By Thomas | financial enthusiast


My markets diary: June 08, 2026

I was sipping my coffee and scrolling through the news when the headline popped: Middle East flare‑up sends crude to 70 a barrel, S&P drops 1.2% overnight. First thought was, "Sure, oil could jump, but 70 dollars? That’s a big leap." I had to sit with this, because the numbers were already hurting the tech rally that’s been running for months.

Sudden spike in crude

The price jumped from 67.5 to 70.3, a 2.8% move in a single day. That’s a 4‑point swing. I watched the chart in real time and realized the spread was widening: Brent up 2.1%, WTI up 3.0%. (Works out nicely.) The reason? A new skirmish in the Strait of Hormuz, threatening shipping lanes. I didn’t realise how quickly that could translate into a market shock.

Equity indices feel the burn

The S&P 500 fell 1.2%, Nasdaq down 1.5%, Dow 0.9%. Tech names like Nvidia and AMD, which have been riding an AI wave, dropped 1.8% each. I saw the AI‑driven rally vanish overnight, replaced by a risk‑off mood. My first reaction was, "I thought AI was the new gold standard—now it feels like a flash‑sale." It’s a sobering reminder that geopolitical risk can override fundamentals.
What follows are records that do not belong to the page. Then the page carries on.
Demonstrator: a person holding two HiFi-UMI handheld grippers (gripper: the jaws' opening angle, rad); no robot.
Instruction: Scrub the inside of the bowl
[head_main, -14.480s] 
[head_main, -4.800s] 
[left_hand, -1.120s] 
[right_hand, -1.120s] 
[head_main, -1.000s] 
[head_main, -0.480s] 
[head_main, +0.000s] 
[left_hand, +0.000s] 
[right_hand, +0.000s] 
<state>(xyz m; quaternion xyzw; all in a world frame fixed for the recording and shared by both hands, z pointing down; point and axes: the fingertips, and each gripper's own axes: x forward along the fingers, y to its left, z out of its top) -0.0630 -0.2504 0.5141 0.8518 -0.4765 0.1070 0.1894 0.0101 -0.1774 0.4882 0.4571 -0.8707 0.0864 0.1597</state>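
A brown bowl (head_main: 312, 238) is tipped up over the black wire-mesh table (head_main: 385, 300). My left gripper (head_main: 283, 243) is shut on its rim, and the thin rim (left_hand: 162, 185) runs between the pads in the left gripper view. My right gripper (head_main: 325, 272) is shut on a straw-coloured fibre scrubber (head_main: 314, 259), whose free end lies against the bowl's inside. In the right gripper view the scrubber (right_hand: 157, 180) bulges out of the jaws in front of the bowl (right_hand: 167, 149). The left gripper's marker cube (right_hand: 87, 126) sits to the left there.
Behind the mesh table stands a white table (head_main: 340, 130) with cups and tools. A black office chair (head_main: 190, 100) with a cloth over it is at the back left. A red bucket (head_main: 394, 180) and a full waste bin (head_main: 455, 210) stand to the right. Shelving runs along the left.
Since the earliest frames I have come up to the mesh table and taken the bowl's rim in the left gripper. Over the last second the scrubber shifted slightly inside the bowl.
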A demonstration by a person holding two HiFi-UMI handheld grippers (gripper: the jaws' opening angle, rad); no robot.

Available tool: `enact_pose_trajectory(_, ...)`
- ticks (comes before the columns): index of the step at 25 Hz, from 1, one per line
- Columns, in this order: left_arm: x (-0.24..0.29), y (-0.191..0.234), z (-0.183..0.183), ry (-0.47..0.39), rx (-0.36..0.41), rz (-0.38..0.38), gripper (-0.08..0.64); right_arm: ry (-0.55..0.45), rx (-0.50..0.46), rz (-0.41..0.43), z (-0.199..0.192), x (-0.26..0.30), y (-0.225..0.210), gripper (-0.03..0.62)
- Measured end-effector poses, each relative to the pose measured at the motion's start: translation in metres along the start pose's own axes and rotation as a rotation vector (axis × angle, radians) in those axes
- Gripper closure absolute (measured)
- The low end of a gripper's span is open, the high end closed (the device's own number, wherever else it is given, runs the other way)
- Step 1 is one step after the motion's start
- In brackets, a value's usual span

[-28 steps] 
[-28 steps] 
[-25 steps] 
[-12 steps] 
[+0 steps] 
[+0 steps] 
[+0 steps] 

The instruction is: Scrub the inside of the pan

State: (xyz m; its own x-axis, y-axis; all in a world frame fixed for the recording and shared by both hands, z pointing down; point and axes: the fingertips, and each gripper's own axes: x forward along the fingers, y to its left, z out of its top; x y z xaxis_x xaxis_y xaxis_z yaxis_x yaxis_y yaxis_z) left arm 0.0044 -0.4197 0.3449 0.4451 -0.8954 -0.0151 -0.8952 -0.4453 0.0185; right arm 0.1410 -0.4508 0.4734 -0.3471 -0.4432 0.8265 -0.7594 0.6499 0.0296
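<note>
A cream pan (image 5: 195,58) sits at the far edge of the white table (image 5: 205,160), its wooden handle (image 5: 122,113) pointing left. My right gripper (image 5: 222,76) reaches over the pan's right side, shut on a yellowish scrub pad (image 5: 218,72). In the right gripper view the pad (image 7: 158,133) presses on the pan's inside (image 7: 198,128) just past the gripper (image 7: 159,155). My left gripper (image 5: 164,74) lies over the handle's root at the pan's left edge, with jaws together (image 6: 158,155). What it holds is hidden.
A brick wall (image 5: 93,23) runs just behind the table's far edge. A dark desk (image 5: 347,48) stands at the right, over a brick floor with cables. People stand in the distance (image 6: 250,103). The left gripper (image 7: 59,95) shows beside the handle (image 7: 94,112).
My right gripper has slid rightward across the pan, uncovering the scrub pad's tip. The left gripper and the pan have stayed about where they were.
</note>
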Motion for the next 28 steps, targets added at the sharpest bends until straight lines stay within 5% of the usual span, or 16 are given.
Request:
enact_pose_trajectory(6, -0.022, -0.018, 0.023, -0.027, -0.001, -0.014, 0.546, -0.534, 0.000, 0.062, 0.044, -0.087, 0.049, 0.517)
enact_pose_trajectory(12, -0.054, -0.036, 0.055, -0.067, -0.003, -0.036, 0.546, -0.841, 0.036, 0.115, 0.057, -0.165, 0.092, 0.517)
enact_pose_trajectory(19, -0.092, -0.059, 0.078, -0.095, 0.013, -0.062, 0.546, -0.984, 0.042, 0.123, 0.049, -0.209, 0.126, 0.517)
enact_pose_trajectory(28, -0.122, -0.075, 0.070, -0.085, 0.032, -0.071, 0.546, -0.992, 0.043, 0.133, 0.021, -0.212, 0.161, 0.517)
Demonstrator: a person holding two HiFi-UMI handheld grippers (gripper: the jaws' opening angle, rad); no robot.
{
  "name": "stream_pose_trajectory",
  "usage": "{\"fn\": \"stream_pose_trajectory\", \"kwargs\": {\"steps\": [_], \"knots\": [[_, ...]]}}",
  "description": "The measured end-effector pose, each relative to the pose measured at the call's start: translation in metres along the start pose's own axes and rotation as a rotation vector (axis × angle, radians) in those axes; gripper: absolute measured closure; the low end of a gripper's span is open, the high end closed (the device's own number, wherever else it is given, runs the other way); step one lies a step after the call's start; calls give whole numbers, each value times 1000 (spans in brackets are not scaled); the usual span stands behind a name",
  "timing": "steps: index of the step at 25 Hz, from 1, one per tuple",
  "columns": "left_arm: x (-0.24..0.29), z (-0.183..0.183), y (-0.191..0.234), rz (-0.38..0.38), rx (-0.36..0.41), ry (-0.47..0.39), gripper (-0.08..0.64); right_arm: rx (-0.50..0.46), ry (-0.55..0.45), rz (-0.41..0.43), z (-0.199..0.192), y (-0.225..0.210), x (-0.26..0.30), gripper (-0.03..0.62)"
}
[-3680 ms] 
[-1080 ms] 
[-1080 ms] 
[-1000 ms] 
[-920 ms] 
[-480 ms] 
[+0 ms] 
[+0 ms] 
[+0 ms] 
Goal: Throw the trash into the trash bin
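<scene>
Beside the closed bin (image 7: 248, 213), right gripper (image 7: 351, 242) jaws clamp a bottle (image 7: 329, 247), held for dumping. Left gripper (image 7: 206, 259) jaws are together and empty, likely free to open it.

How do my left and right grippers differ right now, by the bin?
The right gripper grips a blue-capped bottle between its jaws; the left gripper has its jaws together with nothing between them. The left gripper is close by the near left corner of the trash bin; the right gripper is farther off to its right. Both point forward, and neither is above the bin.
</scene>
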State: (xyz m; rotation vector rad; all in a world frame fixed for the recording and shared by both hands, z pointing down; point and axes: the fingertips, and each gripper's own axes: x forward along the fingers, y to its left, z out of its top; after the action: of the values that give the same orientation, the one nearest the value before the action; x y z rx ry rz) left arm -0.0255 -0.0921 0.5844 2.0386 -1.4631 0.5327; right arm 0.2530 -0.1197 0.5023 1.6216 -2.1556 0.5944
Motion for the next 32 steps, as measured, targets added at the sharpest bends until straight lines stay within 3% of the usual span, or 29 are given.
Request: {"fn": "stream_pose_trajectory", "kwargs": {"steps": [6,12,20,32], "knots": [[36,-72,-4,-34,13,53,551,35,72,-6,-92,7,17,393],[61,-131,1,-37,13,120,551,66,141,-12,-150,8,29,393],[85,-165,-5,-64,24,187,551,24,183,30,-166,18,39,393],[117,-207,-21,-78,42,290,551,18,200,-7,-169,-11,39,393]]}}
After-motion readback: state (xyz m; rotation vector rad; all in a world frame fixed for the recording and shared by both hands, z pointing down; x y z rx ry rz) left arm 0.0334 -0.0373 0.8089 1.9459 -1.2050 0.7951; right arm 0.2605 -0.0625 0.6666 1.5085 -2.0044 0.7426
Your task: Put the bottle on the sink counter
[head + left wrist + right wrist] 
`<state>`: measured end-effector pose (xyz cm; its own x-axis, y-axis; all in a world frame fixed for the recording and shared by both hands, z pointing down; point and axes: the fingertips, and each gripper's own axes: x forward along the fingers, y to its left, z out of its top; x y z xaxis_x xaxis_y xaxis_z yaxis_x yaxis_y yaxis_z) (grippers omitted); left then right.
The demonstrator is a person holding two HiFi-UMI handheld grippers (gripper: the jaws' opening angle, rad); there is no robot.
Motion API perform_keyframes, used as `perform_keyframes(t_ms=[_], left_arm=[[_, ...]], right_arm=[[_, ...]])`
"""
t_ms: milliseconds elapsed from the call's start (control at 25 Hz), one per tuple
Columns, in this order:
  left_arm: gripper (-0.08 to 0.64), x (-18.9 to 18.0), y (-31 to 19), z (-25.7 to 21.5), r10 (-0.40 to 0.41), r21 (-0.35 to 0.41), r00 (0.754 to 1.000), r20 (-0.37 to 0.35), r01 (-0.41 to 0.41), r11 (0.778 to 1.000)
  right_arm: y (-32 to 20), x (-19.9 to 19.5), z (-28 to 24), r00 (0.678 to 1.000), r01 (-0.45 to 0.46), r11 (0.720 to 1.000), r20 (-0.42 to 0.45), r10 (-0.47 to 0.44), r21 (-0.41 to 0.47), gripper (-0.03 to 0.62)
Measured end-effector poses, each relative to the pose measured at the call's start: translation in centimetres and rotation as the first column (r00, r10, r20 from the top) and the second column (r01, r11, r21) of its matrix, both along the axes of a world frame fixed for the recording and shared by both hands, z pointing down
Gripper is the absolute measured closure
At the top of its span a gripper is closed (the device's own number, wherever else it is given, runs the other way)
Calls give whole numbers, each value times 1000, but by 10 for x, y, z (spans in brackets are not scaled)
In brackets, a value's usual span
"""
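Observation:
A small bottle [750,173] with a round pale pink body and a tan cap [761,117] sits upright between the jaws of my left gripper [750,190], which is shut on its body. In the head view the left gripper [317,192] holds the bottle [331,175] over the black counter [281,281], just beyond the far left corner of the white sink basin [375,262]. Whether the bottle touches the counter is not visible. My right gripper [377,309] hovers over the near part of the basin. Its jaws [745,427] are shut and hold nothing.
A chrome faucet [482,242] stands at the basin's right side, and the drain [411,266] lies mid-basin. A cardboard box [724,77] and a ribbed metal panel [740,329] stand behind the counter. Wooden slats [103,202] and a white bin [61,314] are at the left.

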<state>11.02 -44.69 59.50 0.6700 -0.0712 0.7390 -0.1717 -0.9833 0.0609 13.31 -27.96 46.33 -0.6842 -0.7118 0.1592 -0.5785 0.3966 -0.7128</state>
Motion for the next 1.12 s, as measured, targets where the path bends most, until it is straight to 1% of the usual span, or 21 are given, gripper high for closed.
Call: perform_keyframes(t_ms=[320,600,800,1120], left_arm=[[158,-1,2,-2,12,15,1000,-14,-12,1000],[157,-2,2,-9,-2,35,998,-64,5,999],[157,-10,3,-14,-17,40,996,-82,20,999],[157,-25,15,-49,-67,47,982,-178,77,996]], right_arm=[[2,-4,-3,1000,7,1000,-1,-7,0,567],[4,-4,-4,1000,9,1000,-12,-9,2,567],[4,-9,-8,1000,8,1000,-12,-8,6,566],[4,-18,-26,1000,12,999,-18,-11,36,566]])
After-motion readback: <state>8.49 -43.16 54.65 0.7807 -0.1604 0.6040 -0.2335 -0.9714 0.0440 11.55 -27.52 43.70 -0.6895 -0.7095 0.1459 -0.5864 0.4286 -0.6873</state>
Personal reaction and learning

I’ve been obsessed with AI, following every funding round and earnings report. This day reminded me that I’m still a piece of the global puzzle. I froze the screen and googled the latest US‑Iran tensions; the timeline was shorter than I thought. I had to admit: I had been treating the market like a monolith, ignoring the invisible threads that tie it to the world.

The market's reaction was almost mechanical: volatility index spiked to 28 from 18, and the VIX jump was 55%. I noted that the US Treasury yield on the 10‑year slid from 4.12% to 4.08%, indicating a flight to safety. I’m learning to keep a broader lens; it’s not just AI, it’s also oil, debt, and politics.

Bottom line: stay hedged

If I were to outline a quick action plan after this shock, it would look like:
1. Re‑balance portfolio: increase allocation to utilities and consumer staples.
2. Add a small position in gold or an inflation‑protected ETF.
3. Monitor Middle East news feeds; set alerts for any escalation.
4. Keep a cash buffer for the next 30 days.

I didn’t realize how quickly a geopolitical event could ripple through the AI hype cycle. I almost missed this because I was scrolling through tweets about a new GPT‑4 model release. What’s your take: do you think AI can survive another geopolitical shock?